Lines 17 - 24 are just another Catch block to tell us if we messed up in lines 11 - 13.
On lines 11 - 13, we’re invoking a command in our remote session. We’re running a get-mailbox, specifying that we want all of them and that we don’t want to stop on an error. We pipe that into a select-object command to filter out only data we want, the database, name of the mailbox, the server the database is on and the guid. On line 13, we write that data (which in turn is assigned to $mailboxes since $mailboxes is the value of whatever comes out of the inlinescript).
On line 26, we get rid of our PSSession.
On lines 29 and 30 we’re writing our findings to a csv file and naming it in a way that includes the current date and time. That’s how we know what script output is for which day.

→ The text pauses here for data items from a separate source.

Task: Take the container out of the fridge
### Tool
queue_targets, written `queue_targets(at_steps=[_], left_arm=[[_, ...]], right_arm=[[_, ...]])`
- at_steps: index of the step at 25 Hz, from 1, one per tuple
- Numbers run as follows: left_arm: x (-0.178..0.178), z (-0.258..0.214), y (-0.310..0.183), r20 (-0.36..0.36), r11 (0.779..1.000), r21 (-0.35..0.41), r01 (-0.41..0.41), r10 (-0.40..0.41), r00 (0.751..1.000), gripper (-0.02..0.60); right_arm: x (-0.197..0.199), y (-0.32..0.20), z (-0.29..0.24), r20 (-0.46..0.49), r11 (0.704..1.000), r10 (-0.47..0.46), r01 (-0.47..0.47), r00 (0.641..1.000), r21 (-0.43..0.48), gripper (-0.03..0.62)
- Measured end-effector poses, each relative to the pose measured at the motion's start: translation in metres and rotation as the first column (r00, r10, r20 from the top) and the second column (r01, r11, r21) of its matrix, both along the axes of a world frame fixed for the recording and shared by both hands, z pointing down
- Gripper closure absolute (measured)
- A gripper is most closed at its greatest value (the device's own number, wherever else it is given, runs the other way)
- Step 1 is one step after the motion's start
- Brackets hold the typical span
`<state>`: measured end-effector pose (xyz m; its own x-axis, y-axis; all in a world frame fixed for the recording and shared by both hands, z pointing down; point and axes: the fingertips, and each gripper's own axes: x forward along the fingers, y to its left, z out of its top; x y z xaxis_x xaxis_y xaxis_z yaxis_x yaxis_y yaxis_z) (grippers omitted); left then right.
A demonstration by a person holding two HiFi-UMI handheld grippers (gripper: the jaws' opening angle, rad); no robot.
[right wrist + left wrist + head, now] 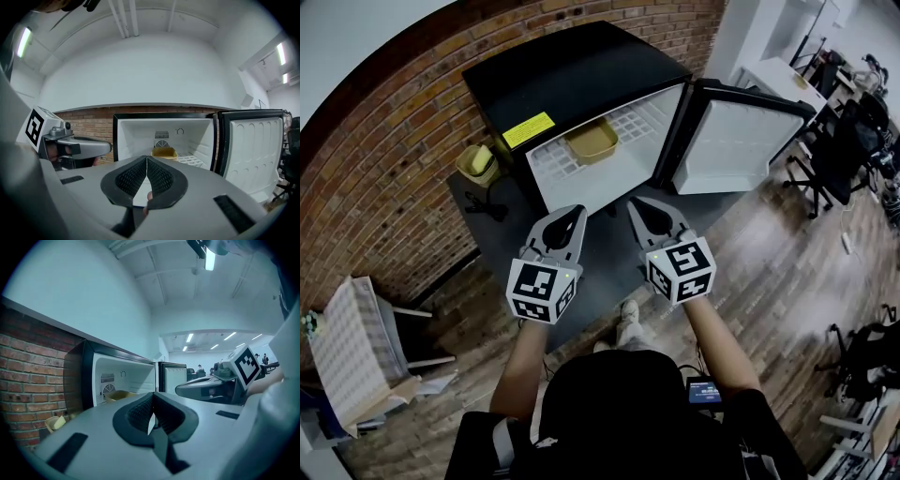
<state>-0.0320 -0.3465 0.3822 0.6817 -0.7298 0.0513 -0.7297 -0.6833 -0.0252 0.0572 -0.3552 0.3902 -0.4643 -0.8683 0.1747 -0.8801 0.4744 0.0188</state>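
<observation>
Our left tool (572, 212) is held low in front of the open fridge (572, 75), its jaws pressed together at the tips with nothing between them, as its own view shows (152, 395). Our right tool (643, 204) is level with it and just beside it. Its jaws are likewise closed tip to tip on nothing (146, 158). Neither tool touches the fridge or anything in it.

We see the yellow container (592, 141) inside the fridge, sitting on the white wire shelf (645, 116) towards the back wall, below the round vent in the right tool's view (164, 153). From the left tool's view only its rim shows past the fridge's edge (120, 394). It is well apart from both tools.

The fridge door (731, 145) is swung wide to our right, its white inner face turned towards us. The fridge is black outside and stands against a brick wall (384, 141), with a dark mat (600, 246) on the wood floor before it. Another yellow object (476, 161) lies on the floor at the fridge's left side, close to the wall. We cannot tell what it is.
</observation>
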Motion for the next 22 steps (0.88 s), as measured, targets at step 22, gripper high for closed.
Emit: queue_targets(at_steps=[22], left_arm=[[0.027, 0.006, -0.077, 0.022, 0.994, -0.013, 0.113, -0.112, 0.993, 0.568]], right_arm=[[0.007, -0.102, 0.007, -0.195, 0.97, -0.242, 0.238, 0.95, -0.044, 0.553]])
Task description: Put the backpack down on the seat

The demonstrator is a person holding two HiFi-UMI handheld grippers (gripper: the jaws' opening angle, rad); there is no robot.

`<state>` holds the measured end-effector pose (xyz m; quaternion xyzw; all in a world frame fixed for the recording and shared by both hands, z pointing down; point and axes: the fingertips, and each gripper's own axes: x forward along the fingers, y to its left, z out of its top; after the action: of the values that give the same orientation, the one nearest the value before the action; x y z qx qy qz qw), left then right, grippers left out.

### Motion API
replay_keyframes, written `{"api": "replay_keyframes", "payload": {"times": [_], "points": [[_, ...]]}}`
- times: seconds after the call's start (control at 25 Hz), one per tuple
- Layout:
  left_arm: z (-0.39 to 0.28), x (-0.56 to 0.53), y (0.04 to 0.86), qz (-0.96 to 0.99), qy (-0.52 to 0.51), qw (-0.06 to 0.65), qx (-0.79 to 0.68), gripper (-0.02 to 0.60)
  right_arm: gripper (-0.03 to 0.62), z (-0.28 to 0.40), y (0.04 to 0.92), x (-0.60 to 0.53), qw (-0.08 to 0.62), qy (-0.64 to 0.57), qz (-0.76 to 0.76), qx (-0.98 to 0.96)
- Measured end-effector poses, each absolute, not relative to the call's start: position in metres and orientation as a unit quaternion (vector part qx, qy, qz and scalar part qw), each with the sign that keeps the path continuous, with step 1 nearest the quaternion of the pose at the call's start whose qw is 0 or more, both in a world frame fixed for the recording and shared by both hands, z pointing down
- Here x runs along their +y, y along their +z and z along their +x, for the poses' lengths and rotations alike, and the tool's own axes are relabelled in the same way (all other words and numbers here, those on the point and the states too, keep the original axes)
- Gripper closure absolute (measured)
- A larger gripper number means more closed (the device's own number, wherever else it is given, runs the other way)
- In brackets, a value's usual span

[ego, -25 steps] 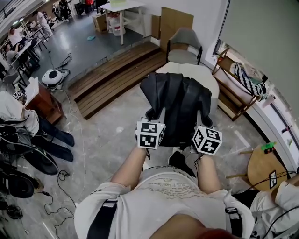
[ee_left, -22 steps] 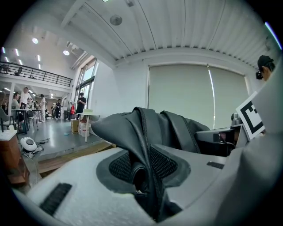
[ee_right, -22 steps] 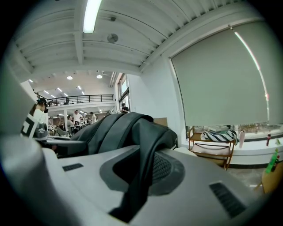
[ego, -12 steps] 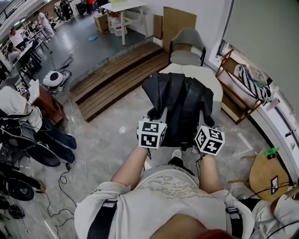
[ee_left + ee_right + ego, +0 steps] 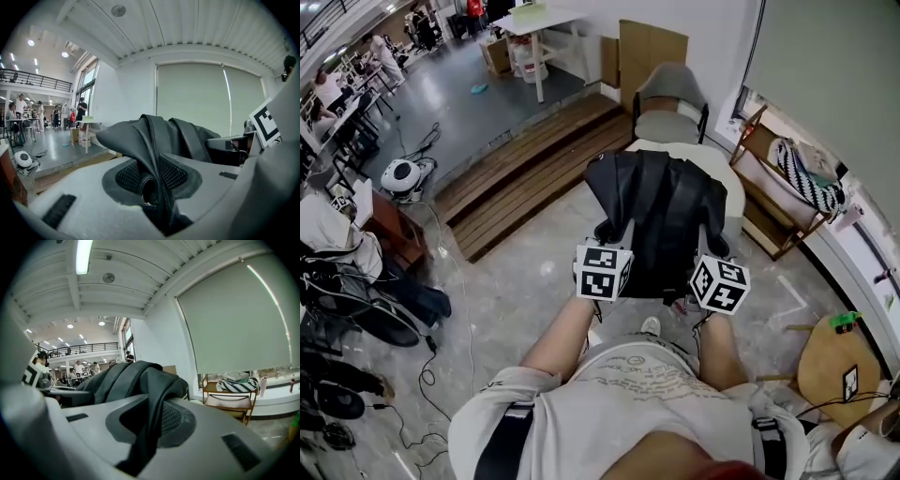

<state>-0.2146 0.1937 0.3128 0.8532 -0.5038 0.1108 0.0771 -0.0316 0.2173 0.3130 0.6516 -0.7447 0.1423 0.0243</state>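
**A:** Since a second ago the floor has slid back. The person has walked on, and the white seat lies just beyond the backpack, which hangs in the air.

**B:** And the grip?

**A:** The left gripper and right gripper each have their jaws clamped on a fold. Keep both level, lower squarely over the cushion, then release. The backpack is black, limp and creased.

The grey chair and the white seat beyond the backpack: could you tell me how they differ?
The grey chair has a backrest and a dark frame; the white seat shows no back. The chair stands by the wall; the seat is nearer, partly hidden by the backpack. Both look padded.
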Motion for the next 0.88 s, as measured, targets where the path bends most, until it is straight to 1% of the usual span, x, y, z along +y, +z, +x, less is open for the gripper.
{"api": "replay_keyframes", "payload": {"times": [0.64,0.88], "points": [[-0.152,0.075,0.321,0.849,0.116,0.093,-0.507,0.462,0.545,0.029,0.32,0.099,0.033,0.155,0.644,-0.749],[-0.131,0.047,0.327,0.845,0.114,0.099,-0.514,0.462,0.545,0.05,0.323,0.068,0.036,0.154,0.636,-0.755]]}}
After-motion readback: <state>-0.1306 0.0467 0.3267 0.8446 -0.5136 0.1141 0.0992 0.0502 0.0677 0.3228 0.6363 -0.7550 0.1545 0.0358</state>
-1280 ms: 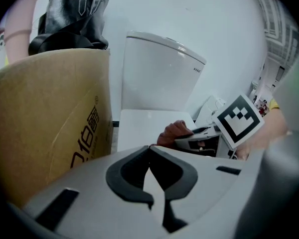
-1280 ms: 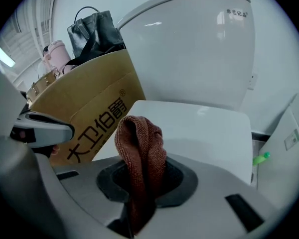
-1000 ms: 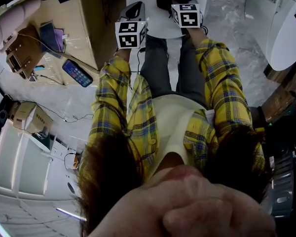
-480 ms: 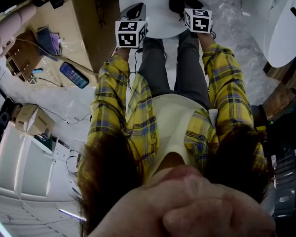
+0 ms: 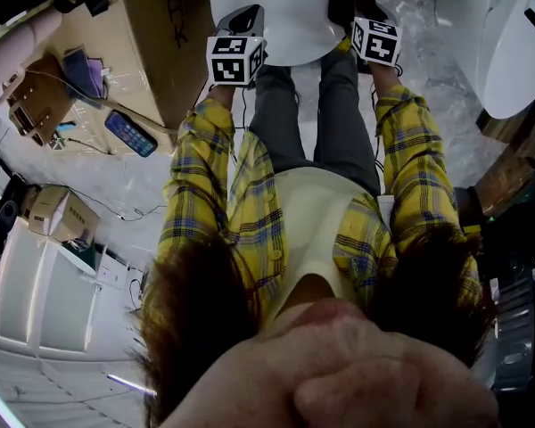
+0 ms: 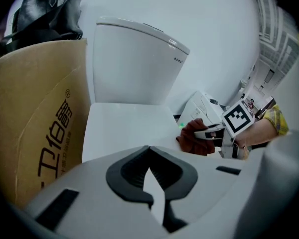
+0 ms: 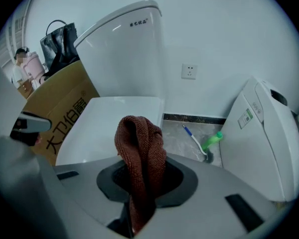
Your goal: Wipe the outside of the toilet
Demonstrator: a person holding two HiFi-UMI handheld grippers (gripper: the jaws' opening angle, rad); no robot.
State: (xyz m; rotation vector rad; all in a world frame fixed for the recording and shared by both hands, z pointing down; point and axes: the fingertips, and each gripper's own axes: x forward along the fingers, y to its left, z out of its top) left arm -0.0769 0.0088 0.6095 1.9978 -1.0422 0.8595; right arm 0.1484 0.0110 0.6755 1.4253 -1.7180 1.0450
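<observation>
A white toilet stands in front of me, its closed lid [image 5: 281, 12] at the top of the head view and its tank [image 6: 132, 63] behind the lid [image 6: 122, 128] in the left gripper view. My right gripper [image 7: 139, 203] is shut on a brown cloth [image 7: 142, 156], which sticks up between its jaws. In the head view the cloth [image 5: 346, 3] is over the lid's right edge. My left gripper [image 6: 150, 183] is shut and holds nothing. It hangs over the lid's left front [image 5: 243, 18].
A large cardboard box [image 5: 165, 43] stands against the toilet's left side, with a black bag [image 7: 62, 44] on it. A green-handled toilet brush [image 7: 209, 143] lies on the marble floor, beside a second white toilet [image 5: 517, 47] at the right. A phone [image 5: 129, 132] lies on the floor at the left.
My right gripper has carried the cloth to the right and a little farther away, along the lid's right edge. The left gripper has barely moved.
</observation>
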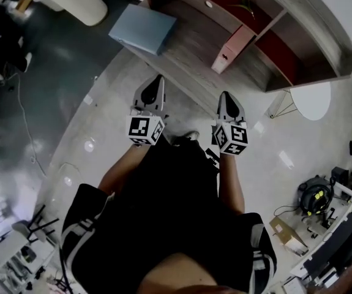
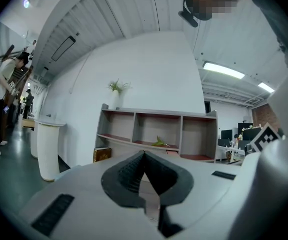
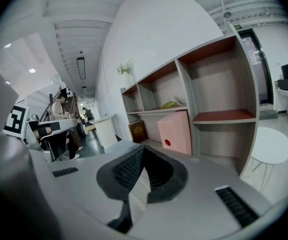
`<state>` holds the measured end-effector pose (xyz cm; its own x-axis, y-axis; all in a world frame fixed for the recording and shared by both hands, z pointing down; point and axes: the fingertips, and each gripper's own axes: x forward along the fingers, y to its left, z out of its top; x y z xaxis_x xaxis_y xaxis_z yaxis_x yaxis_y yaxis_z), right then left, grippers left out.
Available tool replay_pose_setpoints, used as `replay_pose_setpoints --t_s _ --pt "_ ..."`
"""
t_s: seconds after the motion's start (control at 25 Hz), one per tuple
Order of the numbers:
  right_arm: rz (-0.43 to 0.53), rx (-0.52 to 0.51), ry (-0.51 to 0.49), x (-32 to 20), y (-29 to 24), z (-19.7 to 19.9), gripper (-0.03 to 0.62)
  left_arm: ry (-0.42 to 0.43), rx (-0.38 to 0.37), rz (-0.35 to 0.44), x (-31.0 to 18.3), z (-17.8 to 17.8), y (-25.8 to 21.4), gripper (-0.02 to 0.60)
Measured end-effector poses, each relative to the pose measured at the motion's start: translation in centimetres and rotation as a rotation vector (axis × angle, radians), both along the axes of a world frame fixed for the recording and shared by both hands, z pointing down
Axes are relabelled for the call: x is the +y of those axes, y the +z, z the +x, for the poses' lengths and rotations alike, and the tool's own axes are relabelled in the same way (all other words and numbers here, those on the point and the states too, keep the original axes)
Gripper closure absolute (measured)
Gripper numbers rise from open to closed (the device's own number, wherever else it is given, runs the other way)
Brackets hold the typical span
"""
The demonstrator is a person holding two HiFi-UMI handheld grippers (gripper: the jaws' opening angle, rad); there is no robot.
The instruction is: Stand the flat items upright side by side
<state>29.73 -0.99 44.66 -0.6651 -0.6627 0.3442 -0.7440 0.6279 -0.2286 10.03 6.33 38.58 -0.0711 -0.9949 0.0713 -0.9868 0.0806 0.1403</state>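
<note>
I hold my left gripper (image 1: 157, 79) level and my right gripper (image 1: 226, 97) dipped slightly toward the shelf unit (image 1: 194, 48), both clenched on nothing.

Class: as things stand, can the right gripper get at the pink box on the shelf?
Probably yes: nothing stands between the right gripper and the pink box on the open shelf, though its shut, empty jaws must open first.

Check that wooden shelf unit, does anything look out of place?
The blue-grey flat box lies flat at the wooden shelf unit's left end, apparently overhanging its edge, while the pink file box stands upright. Nothing looks spilled or damaged.
</note>
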Motion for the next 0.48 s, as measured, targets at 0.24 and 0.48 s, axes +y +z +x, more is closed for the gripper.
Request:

That’s our final solution! All you need to do now is create the SMA schedule to run this as frequently as it makes sense for you. You might also want to include some logic to clean up old files. Then you can just go to the output folder, find the file that corresponds with the day you care about and find the database that User A was on the day they deleted the wrong file.